Report every line of the data that includes "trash".

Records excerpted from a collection

*** Begin section ***

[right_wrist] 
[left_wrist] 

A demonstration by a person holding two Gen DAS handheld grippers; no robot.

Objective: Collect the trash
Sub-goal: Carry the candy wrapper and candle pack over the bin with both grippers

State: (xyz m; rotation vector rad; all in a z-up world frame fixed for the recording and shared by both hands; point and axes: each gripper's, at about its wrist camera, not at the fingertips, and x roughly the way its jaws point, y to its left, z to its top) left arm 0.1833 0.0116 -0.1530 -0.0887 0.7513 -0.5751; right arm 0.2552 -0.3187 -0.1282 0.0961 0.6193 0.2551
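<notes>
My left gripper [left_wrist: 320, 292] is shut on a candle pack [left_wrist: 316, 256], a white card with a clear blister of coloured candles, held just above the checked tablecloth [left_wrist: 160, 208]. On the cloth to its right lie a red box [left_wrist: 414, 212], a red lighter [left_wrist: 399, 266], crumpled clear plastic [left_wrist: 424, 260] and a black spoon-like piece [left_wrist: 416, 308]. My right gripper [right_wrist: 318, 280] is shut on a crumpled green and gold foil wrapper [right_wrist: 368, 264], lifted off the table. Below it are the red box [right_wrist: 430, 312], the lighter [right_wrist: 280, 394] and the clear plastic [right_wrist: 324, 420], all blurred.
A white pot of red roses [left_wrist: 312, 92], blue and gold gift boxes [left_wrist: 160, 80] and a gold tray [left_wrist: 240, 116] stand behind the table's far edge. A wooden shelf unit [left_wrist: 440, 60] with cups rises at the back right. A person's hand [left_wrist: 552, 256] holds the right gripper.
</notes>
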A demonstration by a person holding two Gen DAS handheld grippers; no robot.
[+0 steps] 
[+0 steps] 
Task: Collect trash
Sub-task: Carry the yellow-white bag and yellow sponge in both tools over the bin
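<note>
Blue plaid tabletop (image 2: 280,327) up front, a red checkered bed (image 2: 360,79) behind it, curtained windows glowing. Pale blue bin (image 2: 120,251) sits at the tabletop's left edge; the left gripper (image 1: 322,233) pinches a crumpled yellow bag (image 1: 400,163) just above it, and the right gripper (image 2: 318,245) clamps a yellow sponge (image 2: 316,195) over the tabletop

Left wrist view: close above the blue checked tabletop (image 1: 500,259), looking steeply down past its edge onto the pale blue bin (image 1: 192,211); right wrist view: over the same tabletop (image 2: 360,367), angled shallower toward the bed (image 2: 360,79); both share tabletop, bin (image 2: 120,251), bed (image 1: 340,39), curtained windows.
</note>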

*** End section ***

# RESULT OF THIS EXERCISE
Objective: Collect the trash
Task: Collect trash

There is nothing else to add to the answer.